● What to work on
Below are some records. Return exactly the lines from the one with "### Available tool" to the one with "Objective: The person", and nothing else.

● Listed entries
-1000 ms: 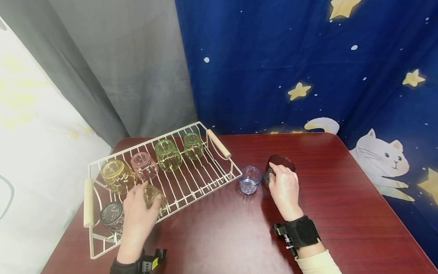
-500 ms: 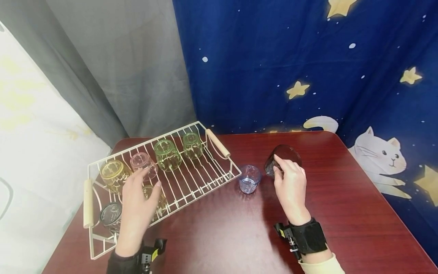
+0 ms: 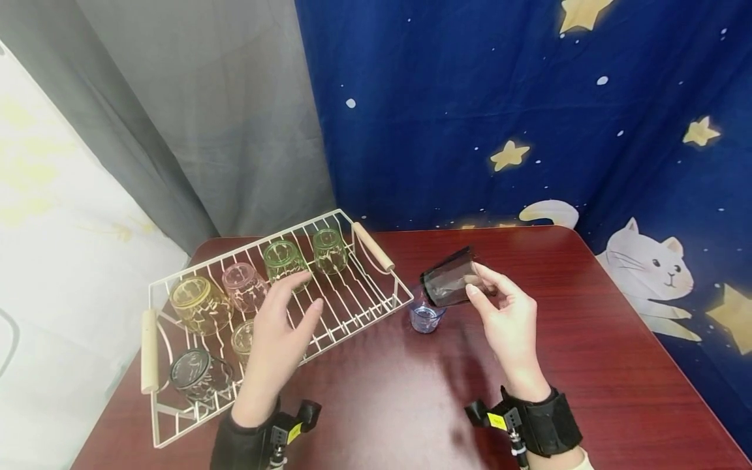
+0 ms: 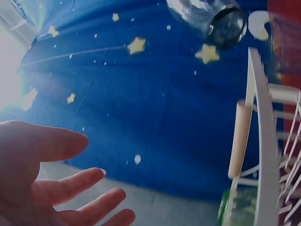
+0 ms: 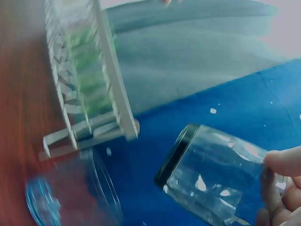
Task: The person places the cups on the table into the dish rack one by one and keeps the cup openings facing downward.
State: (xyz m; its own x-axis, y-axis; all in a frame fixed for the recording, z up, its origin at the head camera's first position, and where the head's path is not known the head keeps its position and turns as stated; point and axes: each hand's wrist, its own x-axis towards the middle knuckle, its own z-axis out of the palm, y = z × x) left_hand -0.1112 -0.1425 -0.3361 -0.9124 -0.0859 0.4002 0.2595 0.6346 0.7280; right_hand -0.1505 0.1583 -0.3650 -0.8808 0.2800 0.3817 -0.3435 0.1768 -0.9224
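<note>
My right hand (image 3: 510,320) pinches a dark grey drinking glass (image 3: 449,279) between thumb and fingers at one end. The glass is tipped on its side above the table, its thick dark base (image 5: 176,155) pointing left. Just below it, a small blue glass (image 3: 425,320) stands on the table and is partly covered by it in the head view. My left hand (image 3: 277,343) is over the front of the white wire rack (image 3: 346,334), thumb and fingers spread with nothing between them. Behind that hand, a small pale yellow glass (image 3: 241,338) is partly hidden in the rack.
Upside down in the rack are a yellow glass (image 3: 198,305), a pink glass (image 3: 244,287), a larger green glass (image 3: 283,258), a smaller green glass (image 3: 330,253) and a grey glass (image 3: 198,373). Wooden handles (image 3: 373,247) rise at both rack ends. Curtains hang behind the dark red table (image 3: 587,339).
My right hand has lifted the dark glass and turned it from upright onto its side, base leftward. My left hand has left the pale yellow glass in the rack and moved right.
</note>
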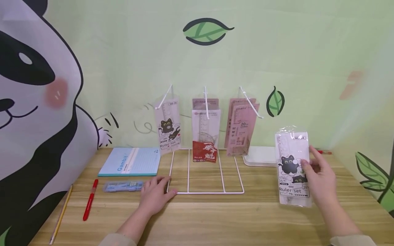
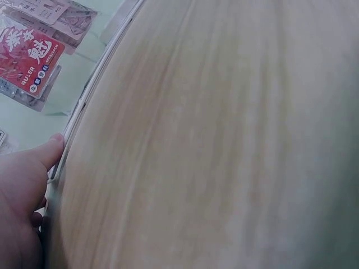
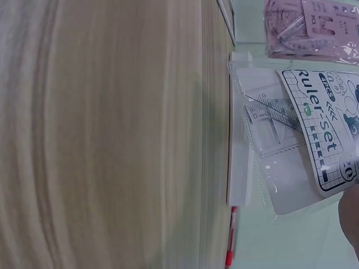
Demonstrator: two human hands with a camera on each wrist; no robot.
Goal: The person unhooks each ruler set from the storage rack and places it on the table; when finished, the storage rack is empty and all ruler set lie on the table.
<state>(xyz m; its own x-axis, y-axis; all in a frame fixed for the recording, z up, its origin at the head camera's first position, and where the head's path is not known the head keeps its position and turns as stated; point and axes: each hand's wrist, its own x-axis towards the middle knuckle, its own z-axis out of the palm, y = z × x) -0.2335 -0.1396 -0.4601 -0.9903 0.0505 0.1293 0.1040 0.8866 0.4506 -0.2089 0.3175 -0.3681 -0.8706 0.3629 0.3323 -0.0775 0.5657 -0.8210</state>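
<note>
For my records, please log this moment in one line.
left hand: touches rack base | right hand: holds ruler-set pack | on hooks: other ruler packs

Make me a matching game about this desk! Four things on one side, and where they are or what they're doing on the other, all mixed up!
1. Left hand
2. Right hand
3. Yellow pencil
4. Blue notebook

A. Holding a cat ruler set
B. Just beyond the blue packet
C. Touching the white rack
D. Farthest left on the desk

Pairs: 1-C, 2-A, 3-D, 4-B
</note>
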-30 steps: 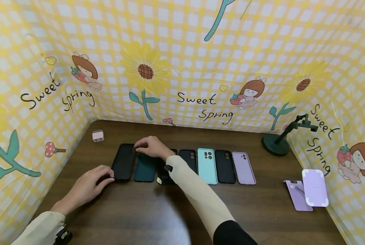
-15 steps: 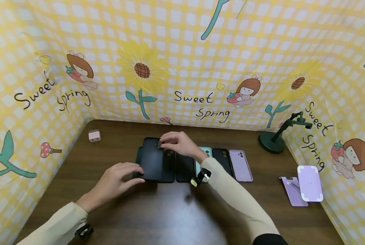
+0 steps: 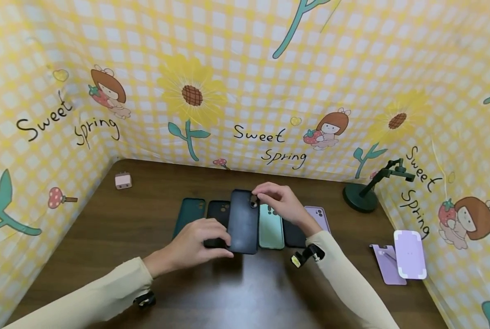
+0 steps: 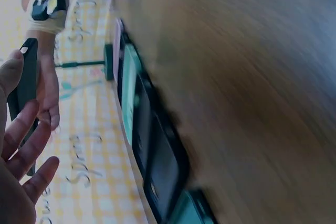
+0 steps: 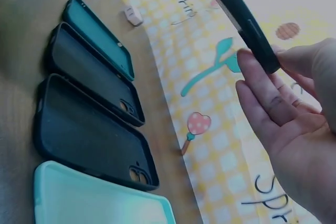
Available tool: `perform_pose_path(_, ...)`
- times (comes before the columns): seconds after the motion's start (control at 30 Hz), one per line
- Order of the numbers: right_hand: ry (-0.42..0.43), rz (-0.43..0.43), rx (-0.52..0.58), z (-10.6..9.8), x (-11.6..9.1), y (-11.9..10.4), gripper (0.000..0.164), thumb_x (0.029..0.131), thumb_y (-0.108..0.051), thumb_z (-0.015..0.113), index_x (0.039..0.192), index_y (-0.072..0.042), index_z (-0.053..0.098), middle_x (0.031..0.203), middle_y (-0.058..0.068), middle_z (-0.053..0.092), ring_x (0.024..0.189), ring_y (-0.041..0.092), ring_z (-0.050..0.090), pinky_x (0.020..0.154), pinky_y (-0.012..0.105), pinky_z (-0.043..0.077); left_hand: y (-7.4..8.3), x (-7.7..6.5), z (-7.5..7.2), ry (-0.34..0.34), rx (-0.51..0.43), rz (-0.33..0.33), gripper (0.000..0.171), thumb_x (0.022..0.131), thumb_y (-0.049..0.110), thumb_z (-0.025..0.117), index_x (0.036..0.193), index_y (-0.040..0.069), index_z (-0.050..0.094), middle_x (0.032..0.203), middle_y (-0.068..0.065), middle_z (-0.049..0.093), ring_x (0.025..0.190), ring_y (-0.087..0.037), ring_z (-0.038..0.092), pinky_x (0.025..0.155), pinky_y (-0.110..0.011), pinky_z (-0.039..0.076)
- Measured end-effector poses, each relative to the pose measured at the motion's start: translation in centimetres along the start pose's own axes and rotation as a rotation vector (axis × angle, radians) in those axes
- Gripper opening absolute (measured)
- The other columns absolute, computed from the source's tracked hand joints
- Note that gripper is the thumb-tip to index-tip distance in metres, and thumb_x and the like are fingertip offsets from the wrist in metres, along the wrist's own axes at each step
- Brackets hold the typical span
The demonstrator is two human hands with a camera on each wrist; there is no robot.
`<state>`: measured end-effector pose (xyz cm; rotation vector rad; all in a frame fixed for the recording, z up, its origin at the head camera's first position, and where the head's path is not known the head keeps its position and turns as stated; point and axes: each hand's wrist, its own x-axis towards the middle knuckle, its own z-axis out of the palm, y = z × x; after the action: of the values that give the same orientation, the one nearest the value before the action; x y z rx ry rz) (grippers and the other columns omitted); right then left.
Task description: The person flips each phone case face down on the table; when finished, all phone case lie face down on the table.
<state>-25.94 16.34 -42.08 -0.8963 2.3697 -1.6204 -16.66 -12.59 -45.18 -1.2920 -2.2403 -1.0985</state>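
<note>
A black phone case (image 3: 243, 228) is held up over the middle of a row of phone cases, inner side facing up. My left hand (image 3: 197, 242) grips its lower left edge between thumb and fingers. At the upper right corner, by the camera cutout, my right hand (image 3: 283, 203) pinches it. Beneath lie a dark teal case (image 5: 100, 38), a black case (image 5: 94, 72), another black case (image 5: 94, 129) and a light turquoise case (image 5: 100, 195). Farther right are one more black case (image 3: 294, 235) and a lilac case (image 3: 319, 214), partly hidden by my right hand and arm.
A pink charger plug (image 3: 123, 181) sits at the back left of the wooden table (image 3: 105, 237). A dark green stand (image 3: 360, 197) is at the back right, with a lilac folding phone stand (image 3: 409, 256) in front of it. Yellow checked cloth (image 3: 212, 59) encloses the back and sides.
Both hands have carried the black phone case from the left end of the row to the right. It is now raised over the middle, and the dark teal case is uncovered.
</note>
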Motion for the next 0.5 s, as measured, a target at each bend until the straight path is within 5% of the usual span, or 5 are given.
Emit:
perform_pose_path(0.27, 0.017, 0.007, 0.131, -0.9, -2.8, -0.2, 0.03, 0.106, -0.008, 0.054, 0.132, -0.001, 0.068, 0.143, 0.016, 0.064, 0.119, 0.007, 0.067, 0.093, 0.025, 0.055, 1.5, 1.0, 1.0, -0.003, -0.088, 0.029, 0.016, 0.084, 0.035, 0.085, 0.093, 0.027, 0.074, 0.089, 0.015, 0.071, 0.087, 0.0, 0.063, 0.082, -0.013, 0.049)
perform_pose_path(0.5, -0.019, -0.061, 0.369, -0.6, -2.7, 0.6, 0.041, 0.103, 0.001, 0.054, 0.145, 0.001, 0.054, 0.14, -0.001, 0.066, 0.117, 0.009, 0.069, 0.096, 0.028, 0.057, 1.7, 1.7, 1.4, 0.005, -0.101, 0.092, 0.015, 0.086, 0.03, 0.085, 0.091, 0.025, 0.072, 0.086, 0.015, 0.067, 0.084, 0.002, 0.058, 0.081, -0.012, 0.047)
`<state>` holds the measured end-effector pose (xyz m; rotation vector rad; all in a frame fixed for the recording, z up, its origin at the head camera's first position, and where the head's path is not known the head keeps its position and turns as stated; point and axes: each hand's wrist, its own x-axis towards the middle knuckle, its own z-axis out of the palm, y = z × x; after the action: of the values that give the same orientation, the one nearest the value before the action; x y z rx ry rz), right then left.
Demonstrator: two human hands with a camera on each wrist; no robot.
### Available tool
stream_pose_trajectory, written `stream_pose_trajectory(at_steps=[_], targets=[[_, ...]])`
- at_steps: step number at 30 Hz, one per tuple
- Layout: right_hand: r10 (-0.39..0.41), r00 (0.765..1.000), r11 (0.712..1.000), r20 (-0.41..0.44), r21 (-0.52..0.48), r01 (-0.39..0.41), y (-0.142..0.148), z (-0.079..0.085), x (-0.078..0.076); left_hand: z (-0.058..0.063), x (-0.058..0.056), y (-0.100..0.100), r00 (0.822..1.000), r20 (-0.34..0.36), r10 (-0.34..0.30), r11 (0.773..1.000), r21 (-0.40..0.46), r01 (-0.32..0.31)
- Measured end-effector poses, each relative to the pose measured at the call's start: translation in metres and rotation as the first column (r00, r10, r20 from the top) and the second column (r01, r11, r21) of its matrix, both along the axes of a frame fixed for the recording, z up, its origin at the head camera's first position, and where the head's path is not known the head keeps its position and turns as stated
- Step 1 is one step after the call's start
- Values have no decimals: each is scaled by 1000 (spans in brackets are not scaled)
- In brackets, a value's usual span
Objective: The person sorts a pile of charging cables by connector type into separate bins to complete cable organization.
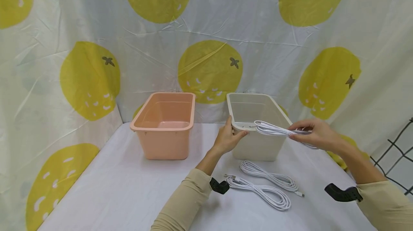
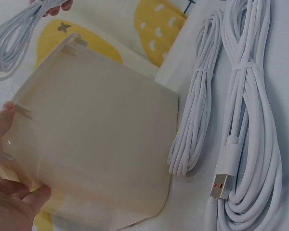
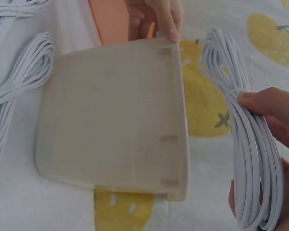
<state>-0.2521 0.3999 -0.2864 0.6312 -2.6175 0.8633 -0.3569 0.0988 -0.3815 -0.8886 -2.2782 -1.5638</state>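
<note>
My right hand (image 1: 317,134) pinches a bundled white USB cable (image 1: 272,128) near its tied middle; its looped end hangs over the front rim of the beige bin (image 1: 258,145). At that bin's front left corner, my left hand (image 1: 227,138) grips the rim, thumb along the front and fingers on the side. Two more tied white cable bundles lie on the table in front of the bin: a nearer bundle (image 1: 258,189) and a farther bundle (image 1: 269,174). A USB plug (image 2: 221,185) on one of them shows in the left wrist view.
A peach bin (image 1: 164,145) stands to the left of the beige one. Behind both hangs a white curtain (image 1: 148,59) printed with yellow fruit. White cloth (image 1: 109,184) covers the table. Black wire grid (image 1: 392,148) stands at the right edge.
</note>
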Motion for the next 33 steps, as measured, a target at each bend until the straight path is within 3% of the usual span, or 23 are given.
stream_pose_trajectory(at_steps=[5, 8, 22, 27, 33], targets=[[-23, 1000, 999, -12, 31, 23, -2, 15, -17, 0, -2, 1, 1000, 6, 6, 1000, 7, -6], [-57, 998, 997, 28, 43, 56, -6, 22, -29, -1, -2, 1, 1000, 17, 5, 1000, 14, -5], [-170, 974, 985, 149, 34, 167, -35, 33, -80, -8, -1, 3, 999, 48, -20, 999, 44, 18], [-209, 967, 978, 143, 23, 208, -43, 30, -94, -7, -2, 0, 999, 34, -34, 997, 72, 32], [-259, 958, 965, 123, -17, 262, -43, 16, -106, -6, -2, 1, 998, 24, -56, 995, 79, 54]])
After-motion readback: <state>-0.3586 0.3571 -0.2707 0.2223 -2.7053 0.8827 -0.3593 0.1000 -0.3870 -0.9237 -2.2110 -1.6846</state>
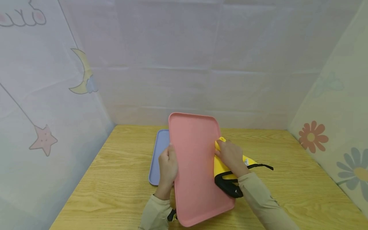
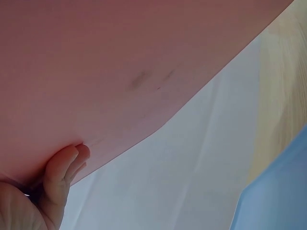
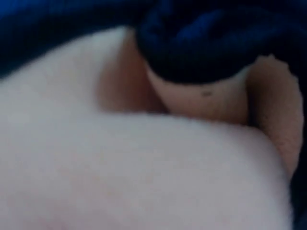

● Answer to this exercise
### Available tool
stream_pose_trajectory, written `stream_pose_trajectory(at_steps=[_], targets=[[_, ...]])`
- at_steps: step number at 30 Hz, one per tuple
- Layout: right_hand: r10 (-0.39..0.41), r00 (0.765..1.000), r11 (0.712..1.000), r20 (-0.41..0.44), r21 (-0.52..0.48), r01 (-0.39..0.41), y (-0.142..0.148), z (-0.079..0.085), x (-0.078..0.076); left_hand: z (-0.058..0.063), x (-0.058..0.056), y (-0.100..0.100), r00 (0.822..1.000), r20 (-0.34..0.36), r10 (-0.34..0.30), r11 (0.773..1.000), r21 (-0.40..0.46), r01 (-0.32..0.31)
- Measured end-effector poses, each relative to the pose measured at the call's start: translation in metres and rotation as the first column (r00, r10, r20 from the top) and the second column (r01, r11, r21) of its matrix, both along the axes of a frame fixed for the recording, z up, its origin at the head camera's first position, and where the head's path is not known the head keeps its position and turns as stated
- Step 1 is one step after the call's start
- Values have no decimals: each is scaled by 1000 (spans in brackets are not scaled)
- In brackets, a value's usual span
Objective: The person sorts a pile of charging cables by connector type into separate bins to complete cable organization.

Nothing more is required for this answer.